My breeding tank is a 10 gal. I added some floating plants and put the male in and the female in a jar in at the same time. I had plastic wrap for the nest and I also added a white coffee mug on the side.

I waited four days for my male to start building a bubblenest, but he woulden't. He was more interested in showing off for the female, so On the fourth night I let her out of the jar and turned it on it's side so she would have a place to hide. Within 20 minutes of letting her out my boy started building his nest inside the coffee mug, he put some bubbles under the plastic wrap but they kept popping so I guess he gave up and just kept up with the nest in the mug. 

The female hid behind the jar and ever so often the male would chase her out to the side of the jar where she could see him building the nest, and she would stay there until he went to flirt with her again, and she would back up behind the jar again.

It took three days for her to start coming out from behind the jar, and finely the male wrapped her, The first couple of times she did not drop any eggs, He wrapped her four more times and all four times she dropped eggs.
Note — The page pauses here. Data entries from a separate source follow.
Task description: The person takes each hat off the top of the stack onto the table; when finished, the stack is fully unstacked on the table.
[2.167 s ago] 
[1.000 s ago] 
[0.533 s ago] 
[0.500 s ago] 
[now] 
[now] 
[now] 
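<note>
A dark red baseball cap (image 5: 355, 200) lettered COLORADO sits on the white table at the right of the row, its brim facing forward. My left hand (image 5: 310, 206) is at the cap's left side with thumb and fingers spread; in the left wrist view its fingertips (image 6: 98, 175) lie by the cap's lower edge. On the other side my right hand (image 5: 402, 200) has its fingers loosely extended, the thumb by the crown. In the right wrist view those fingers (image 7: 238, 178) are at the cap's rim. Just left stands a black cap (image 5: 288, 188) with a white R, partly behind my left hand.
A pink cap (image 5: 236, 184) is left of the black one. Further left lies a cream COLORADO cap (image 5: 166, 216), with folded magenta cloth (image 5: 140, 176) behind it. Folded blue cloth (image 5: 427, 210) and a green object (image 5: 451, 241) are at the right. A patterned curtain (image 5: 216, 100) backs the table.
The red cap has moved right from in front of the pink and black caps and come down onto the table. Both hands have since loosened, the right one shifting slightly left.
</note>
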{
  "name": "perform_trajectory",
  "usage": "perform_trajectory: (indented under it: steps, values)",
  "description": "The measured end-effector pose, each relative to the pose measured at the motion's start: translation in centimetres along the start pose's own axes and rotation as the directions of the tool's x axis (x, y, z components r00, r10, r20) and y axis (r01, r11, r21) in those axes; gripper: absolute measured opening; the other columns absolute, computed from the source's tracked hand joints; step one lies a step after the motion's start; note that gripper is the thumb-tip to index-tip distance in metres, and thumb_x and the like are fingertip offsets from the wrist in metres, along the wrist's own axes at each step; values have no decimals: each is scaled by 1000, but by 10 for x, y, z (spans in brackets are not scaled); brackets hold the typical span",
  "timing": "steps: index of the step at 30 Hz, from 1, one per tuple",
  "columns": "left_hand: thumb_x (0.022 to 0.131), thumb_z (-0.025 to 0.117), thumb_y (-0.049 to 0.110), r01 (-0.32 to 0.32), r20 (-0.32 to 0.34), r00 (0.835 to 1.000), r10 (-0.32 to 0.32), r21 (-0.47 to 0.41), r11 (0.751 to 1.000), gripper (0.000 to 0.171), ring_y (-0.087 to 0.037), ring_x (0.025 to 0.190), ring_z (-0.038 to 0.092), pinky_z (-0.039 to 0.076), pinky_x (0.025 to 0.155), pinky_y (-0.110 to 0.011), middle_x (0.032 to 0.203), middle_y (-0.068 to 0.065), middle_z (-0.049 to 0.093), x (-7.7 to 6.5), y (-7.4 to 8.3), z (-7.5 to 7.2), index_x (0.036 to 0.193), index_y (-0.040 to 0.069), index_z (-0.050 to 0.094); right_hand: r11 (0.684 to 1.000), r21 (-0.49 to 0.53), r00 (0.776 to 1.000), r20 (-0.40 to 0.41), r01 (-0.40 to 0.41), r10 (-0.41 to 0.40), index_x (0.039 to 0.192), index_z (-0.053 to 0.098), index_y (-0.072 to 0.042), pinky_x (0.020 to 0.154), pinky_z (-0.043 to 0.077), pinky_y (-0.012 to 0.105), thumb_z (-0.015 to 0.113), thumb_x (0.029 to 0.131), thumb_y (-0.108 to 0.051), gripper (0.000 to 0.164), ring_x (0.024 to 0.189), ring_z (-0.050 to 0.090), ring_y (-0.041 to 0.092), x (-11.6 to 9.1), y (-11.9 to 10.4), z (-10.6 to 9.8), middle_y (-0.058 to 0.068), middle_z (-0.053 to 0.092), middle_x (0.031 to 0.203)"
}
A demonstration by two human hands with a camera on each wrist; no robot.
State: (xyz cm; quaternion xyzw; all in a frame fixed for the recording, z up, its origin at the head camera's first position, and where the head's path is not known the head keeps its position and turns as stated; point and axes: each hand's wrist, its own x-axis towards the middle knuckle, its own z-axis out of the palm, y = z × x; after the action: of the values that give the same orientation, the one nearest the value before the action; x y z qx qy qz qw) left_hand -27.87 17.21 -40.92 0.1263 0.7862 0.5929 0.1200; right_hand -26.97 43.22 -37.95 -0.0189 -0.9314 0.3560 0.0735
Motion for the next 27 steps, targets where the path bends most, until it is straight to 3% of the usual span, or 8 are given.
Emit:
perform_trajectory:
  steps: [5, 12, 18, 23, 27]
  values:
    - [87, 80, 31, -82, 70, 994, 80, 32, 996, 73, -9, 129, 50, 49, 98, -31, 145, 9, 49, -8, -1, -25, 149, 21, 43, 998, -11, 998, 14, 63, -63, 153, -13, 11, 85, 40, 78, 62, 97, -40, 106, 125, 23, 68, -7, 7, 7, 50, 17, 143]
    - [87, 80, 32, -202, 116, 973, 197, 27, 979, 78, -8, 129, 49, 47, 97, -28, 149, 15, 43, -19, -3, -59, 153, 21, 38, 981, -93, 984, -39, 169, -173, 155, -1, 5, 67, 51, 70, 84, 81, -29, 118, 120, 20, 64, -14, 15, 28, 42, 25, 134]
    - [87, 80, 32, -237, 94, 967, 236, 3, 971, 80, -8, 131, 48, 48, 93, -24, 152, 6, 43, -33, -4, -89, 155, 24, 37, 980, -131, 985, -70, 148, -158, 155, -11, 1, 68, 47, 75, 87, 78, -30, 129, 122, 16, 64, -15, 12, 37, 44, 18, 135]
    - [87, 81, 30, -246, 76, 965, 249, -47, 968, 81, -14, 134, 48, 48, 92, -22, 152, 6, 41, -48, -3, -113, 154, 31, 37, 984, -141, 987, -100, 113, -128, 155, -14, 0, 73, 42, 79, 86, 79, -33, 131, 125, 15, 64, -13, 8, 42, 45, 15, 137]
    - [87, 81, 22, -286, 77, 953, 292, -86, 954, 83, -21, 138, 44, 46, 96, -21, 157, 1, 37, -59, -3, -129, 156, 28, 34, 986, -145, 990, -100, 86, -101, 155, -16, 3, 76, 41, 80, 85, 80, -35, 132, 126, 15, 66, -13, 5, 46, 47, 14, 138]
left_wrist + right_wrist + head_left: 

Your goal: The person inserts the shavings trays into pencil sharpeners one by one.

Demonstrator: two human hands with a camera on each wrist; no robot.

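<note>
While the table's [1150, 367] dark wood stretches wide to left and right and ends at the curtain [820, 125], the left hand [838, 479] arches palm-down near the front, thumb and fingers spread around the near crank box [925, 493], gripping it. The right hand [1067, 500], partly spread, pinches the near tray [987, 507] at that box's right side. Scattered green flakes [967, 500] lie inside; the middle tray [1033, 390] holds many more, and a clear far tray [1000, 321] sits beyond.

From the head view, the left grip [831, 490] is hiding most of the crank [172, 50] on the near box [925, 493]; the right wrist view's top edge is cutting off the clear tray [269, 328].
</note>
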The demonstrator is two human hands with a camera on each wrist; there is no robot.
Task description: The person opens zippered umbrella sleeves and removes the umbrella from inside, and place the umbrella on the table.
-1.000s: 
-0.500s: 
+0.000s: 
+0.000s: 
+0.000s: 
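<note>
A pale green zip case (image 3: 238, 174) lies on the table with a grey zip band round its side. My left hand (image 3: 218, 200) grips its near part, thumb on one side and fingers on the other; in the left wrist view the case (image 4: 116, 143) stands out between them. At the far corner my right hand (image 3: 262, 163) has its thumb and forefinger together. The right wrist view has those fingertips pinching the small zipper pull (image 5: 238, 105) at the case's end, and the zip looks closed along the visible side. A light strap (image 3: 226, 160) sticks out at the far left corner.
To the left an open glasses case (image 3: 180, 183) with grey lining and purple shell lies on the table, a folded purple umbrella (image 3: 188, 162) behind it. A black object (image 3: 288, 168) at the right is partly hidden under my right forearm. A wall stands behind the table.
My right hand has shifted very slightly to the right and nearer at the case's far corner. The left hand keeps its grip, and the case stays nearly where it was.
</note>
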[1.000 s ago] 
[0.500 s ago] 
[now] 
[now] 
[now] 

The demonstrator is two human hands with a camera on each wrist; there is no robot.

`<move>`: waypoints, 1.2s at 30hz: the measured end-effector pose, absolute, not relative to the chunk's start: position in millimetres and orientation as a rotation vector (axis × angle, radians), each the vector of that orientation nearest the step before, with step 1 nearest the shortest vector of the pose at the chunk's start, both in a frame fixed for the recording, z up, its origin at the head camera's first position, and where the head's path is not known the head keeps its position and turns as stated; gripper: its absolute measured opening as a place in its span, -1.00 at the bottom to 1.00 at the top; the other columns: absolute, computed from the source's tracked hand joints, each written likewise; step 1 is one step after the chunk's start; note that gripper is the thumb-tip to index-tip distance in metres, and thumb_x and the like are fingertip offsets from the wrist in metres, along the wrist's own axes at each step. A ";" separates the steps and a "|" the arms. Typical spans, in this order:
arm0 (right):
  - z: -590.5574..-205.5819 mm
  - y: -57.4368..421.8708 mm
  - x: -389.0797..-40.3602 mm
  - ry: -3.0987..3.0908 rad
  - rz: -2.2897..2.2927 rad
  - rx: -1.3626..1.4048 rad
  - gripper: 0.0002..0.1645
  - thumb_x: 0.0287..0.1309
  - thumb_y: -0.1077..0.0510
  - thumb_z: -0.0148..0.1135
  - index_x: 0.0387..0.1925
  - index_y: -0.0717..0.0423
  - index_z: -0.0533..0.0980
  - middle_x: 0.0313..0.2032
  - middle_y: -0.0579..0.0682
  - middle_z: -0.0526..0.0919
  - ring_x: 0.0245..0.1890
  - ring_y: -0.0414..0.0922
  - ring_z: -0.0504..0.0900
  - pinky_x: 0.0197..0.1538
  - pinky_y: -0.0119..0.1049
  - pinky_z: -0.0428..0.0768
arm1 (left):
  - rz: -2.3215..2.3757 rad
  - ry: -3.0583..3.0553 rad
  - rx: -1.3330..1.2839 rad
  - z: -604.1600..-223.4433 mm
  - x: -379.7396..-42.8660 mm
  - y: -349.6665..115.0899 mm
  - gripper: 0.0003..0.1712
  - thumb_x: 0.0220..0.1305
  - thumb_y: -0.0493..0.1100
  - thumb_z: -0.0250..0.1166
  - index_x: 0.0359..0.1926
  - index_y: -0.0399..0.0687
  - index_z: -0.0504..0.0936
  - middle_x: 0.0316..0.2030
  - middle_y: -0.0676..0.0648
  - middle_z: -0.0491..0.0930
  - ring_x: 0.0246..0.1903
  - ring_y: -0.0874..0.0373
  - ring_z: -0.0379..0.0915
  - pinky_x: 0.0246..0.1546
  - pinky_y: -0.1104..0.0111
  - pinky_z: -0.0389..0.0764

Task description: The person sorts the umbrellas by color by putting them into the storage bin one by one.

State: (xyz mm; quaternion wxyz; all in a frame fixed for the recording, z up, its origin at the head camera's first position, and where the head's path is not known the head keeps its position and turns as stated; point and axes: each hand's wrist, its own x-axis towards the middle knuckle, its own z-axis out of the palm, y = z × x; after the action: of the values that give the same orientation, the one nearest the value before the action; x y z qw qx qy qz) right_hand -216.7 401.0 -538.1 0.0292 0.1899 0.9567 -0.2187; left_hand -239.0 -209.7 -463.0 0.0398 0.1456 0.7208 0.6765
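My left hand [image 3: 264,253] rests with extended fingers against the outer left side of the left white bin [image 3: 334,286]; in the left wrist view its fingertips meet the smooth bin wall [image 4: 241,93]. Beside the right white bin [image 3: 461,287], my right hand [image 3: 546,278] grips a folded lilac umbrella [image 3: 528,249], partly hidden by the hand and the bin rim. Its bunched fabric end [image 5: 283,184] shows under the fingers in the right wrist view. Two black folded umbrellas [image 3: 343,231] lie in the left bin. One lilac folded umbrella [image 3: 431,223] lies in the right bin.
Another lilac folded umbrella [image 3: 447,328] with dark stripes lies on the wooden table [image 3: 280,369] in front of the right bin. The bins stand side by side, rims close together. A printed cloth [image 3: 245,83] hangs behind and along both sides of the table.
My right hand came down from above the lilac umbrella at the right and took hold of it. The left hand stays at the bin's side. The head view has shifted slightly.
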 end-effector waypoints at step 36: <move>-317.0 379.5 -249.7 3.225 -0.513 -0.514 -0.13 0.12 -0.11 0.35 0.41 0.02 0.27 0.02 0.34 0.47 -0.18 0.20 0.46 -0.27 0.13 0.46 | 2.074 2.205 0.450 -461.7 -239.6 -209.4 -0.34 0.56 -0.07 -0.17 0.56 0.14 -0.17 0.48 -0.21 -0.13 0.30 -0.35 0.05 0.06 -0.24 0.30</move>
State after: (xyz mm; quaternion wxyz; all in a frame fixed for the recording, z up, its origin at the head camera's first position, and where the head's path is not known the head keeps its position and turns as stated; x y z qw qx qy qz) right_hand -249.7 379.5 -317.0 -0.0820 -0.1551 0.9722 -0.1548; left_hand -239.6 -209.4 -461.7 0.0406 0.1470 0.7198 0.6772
I was really surprised that there were that many eggs in her. 

So mother was the one who would go down and pick up the eggs and she would take them to the top of the nest and the male kept trying to move her out of the way when she was trying to put the eggs into the nest. he was busy moving eggs around and blowing more bubbles. He finaly chased her from the nest and she darted all around the tank, so I knew they were done and I removed her to a 1 gal vase with clean water, stress coat, and AQ salt, so her fins can heal. Her fins only got damaged in the actual wrapping mateing process. he never tried to bite her while he was flirting, he just chased her a little. She got in a couple bites too. 

So the eggs were finely all in the nest and daddy was staying under the nest. I went to bed, in the morning I woke up to find about half the bubble nest missing and daddy swimming back and forth at the front of the tank, not at all takeing care of the nest, So I removed him to his vase to heal(they normaly live in a 55gal divided tank)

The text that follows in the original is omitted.